**TASK OBJECTIVE:**
Without the pictures, output the lines of the material from the very first through the one that holds "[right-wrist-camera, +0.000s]".

**RECORDS PROVIDED:**
++++++

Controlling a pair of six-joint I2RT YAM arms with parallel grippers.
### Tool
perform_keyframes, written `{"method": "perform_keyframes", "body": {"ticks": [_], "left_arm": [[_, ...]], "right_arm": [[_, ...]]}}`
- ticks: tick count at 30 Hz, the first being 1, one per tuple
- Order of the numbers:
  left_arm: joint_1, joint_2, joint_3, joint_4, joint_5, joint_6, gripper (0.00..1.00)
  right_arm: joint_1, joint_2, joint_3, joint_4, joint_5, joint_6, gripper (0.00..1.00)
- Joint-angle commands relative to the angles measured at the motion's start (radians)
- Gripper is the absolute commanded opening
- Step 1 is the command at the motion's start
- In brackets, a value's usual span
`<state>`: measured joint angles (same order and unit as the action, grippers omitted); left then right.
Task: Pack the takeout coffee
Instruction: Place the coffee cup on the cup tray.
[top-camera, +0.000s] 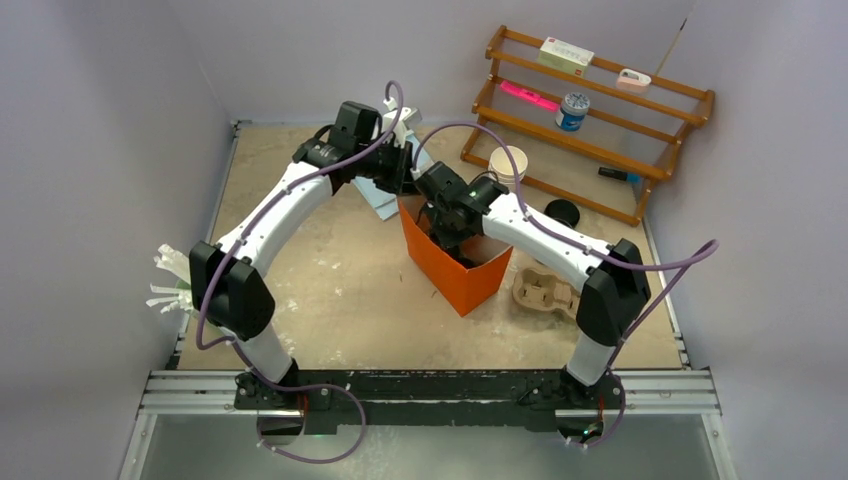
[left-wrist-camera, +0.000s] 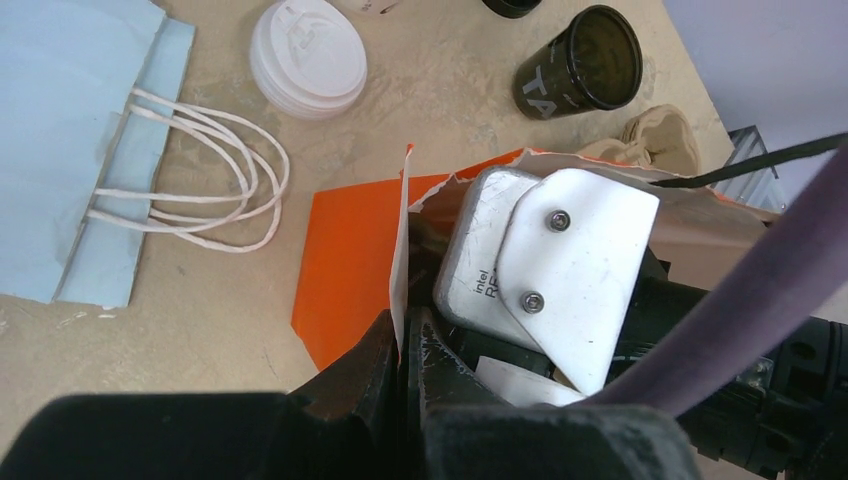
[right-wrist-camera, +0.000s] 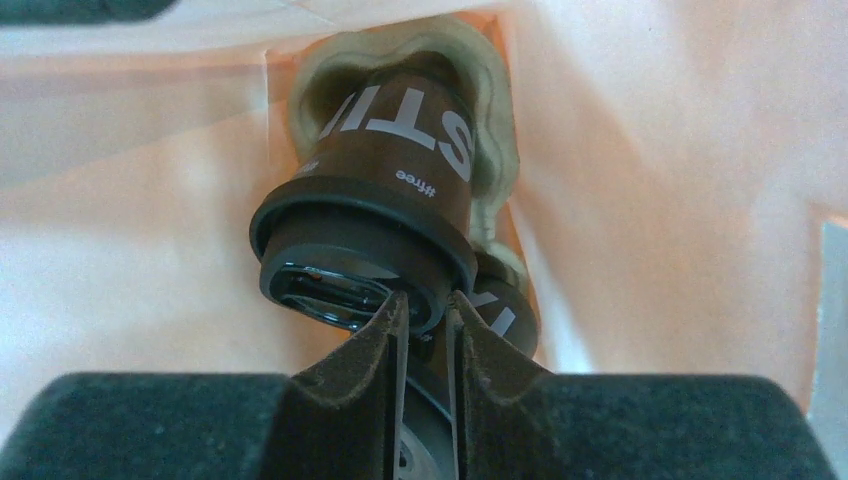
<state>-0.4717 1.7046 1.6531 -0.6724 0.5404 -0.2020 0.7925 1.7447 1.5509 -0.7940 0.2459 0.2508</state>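
Looking inside your orange bag (top-camera: 450, 270): lidded black cup (right-wrist-camera: 400, 150) sits in brown holder (right-wrist-camera: 495, 110) | right claw (right-wrist-camera: 428, 308) almost closed at its lid (right-wrist-camera: 350, 235), pinching or not, can't tell | left claw (left-wrist-camera: 400, 345) pinches bag edge | nearby: open black cup (left-wrist-camera: 580, 65), white lids (left-wrist-camera: 307, 57), blue bag (left-wrist-camera: 70, 130) | tan table (top-camera: 330, 290), wooden rack (top-camera: 600, 110), pale walls (top-camera: 100, 100)

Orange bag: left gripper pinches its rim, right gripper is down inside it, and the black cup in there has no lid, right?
Not quite. The black cup inside the orange bag does have a black lid on, as the right wrist view shows. The rest holds: the left gripper pinches the bag's rim and the right gripper is down inside it.
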Motion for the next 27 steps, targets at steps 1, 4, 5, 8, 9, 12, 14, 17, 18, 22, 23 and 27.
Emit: {"method": "perform_keyframes", "body": {"ticks": [1,4,5,8,9,12,14,17,18,22,23,27], "left_arm": [[-0.045,-0.01,0.025,0.0,0.15,-0.005,0.0],[-0.046,-0.008,0.027,-0.013,0.153,-0.005,0.0],[-0.046,-0.007,0.027,-0.019,0.154,-0.005,0.0],[-0.046,-0.008,0.026,-0.039,0.151,-0.002,0.0],[-0.046,-0.009,0.027,-0.047,0.149,-0.001,0.0],[-0.046,-0.012,0.026,-0.067,0.139,-0.008,0.0],[-0.046,-0.018,0.022,-0.082,0.132,-0.018,0.0],[-0.046,-0.034,0.012,-0.095,0.125,-0.035,0.0],[-0.046,-0.04,0.011,-0.103,0.119,-0.039,0.0],[-0.046,-0.065,0.005,-0.144,0.1,-0.068,0.0],[-0.047,-0.075,-0.001,-0.152,0.105,-0.077,0.0],[-0.047,-0.132,-0.058,-0.181,0.141,-0.12,0.0]], "right_arm": [[-0.004,0.045,0.056,0.089,0.033,-0.011,0.2],[-0.004,0.04,0.063,0.134,0.041,-0.011,0.16],[-0.004,0.038,0.062,0.148,0.048,-0.011,0.14],[-0.004,0.032,0.05,0.201,0.062,-0.015,0.1],[-0.005,0.03,0.048,0.221,0.064,-0.017,0.09],[-0.005,0.025,0.075,0.251,0.066,-0.029,0.07],[-0.004,0.01,0.096,0.241,0.052,-0.036,0.05],[-0.004,-0.029,0.123,0.214,0.009,-0.039,0.05],[-0.004,-0.043,0.135,0.198,-0.005,-0.035,0.03],[-0.005,-0.089,0.179,0.136,-0.061,-0.023,0.0],[-0.004,-0.099,0.186,0.117,-0.079,-0.01,0.0],[-0.001,-0.161,0.175,0.041,-0.167,0.051,0.0]]}}
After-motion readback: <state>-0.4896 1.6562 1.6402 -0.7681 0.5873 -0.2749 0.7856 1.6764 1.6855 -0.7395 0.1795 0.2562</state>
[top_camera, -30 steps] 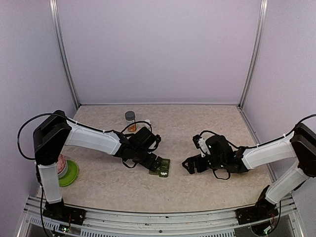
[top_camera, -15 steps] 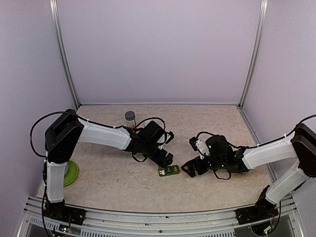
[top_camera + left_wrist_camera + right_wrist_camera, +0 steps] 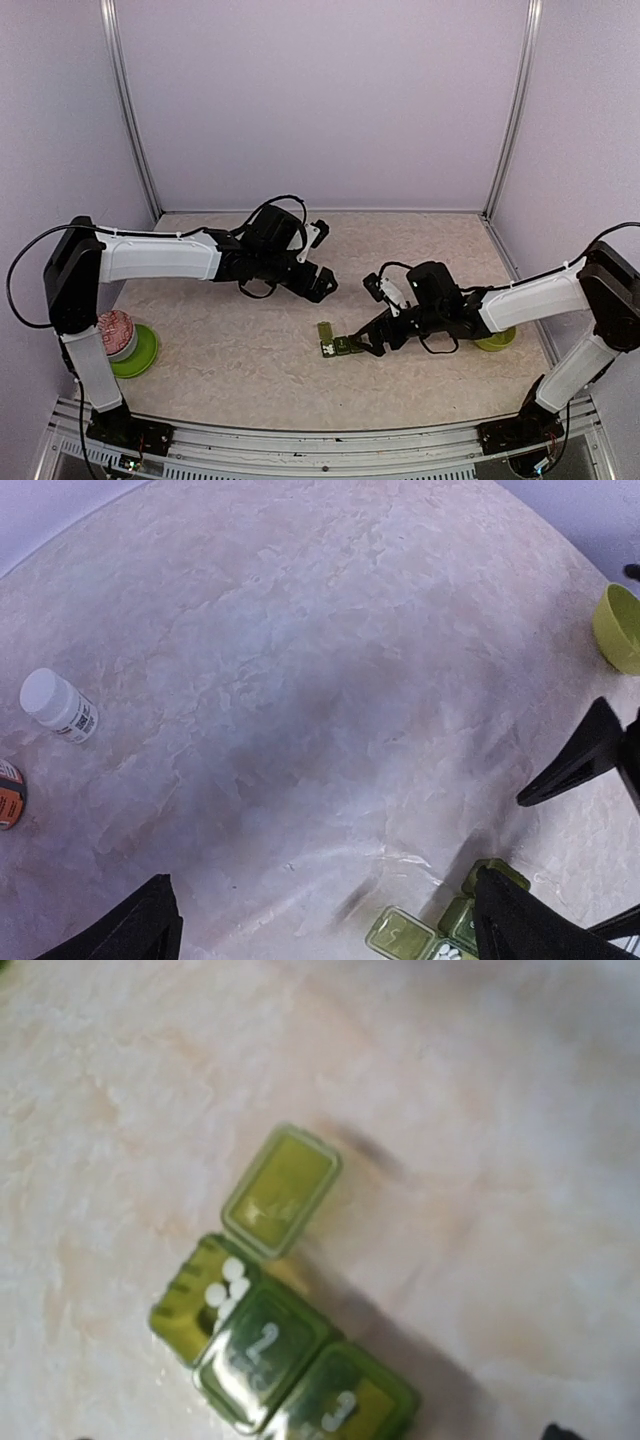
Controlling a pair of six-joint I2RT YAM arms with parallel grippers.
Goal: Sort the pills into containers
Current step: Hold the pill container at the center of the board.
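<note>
The top camera looked down from above the near edge over the whole table [image 3: 250,372]. Both wrist cameras faced down; all three views shared the box [image 3: 262,1357], the right nearest.

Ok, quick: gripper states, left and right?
Left gripper: open, holding nothing.
Right gripper: looks open, tips next to the pill box, not clamped on it.

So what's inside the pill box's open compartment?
Several small white pills lie in the pill box's open end compartment. Compartment 2 and compartment 3 have shut lids, so their contents are hidden.
</note>
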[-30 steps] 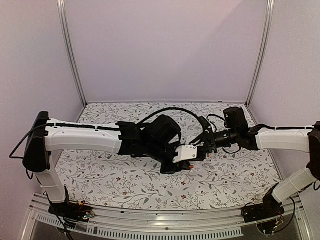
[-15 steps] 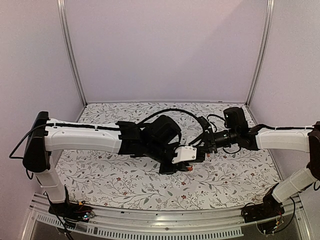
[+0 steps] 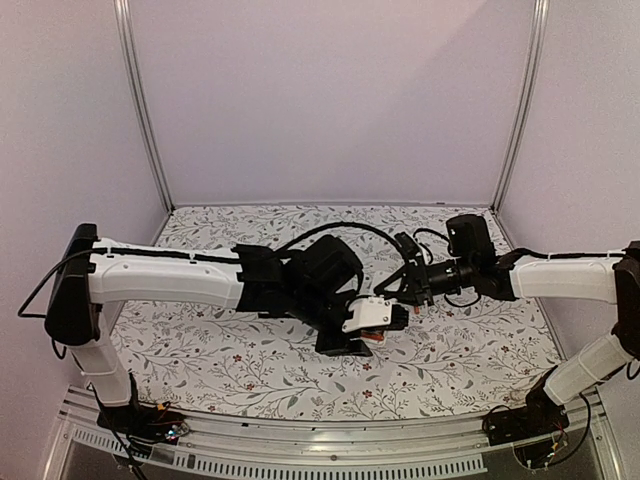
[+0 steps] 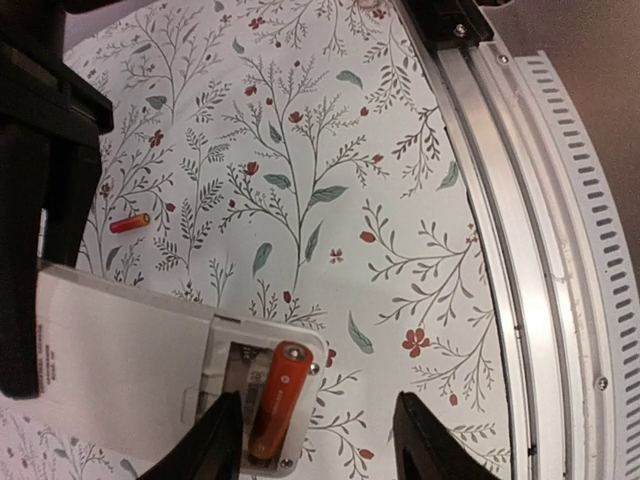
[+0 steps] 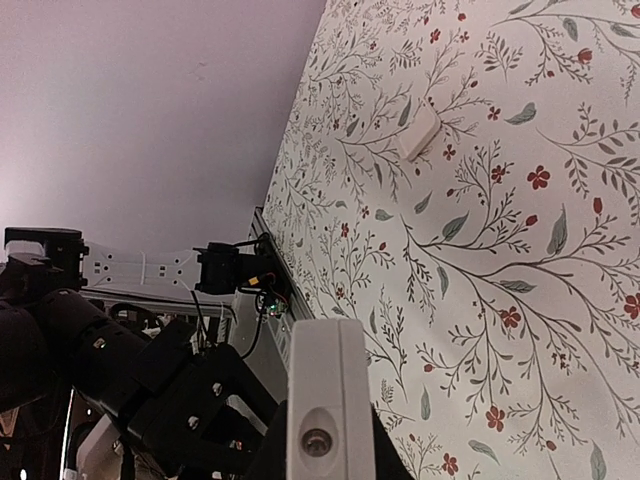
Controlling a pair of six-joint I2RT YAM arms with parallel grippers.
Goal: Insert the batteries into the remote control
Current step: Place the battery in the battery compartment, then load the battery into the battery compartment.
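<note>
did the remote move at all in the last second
Yes, slightly: in the top view the remote control has shifted left and toward the near edge, away from the right frame post.

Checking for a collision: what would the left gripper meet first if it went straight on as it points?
Probably the remote control, at the battery seated in it; otherwise the table. Depth is unclear.

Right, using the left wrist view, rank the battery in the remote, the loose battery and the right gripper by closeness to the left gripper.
1. Seated battery, in the remote control slot, right beside the left gripper.
2. Right gripper, clamping the remote's far end, at left.
3. Loose battery, down on the table, upper left.
</note>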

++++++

**SOLUTION TO THIS TASK:**
Controlling a pair of six-joint I2RT YAM arms with parallel grippers.
### Tool
perform_keyframes, written `{"method": "perform_keyframes", "body": {"ticks": [_], "left_arm": [[_, ...]], "right_arm": [[_, ...]]}}`
- ticks: tick count at 30 Hz, the first being 1, one per tuple
- Order of the numbers:
  left_arm: joint_1, joint_2, joint_3, joint_4, joint_5, joint_6, gripper (0.00..1.00)
  right_arm: joint_1, joint_2, joint_3, joint_4, joint_5, joint_6, gripper (0.00..1.00)
- Joint-angle commands relative to the angles measured at the motion's start (radians)
- Gripper is the absolute commanded opening
- Step 1 is the command at the motion's start
- In brackets, a value's usual span
`<state>`: measured joint angles (same order and unit as the action, grippers omitted); left then right.
Task: Pack the takeout coffee
Instruction: Place the coffee cup on the cup tray.
[top-camera, +0.000s] 
[left-wrist-camera, +0.000s] 
[right-wrist-camera, +0.000s] 

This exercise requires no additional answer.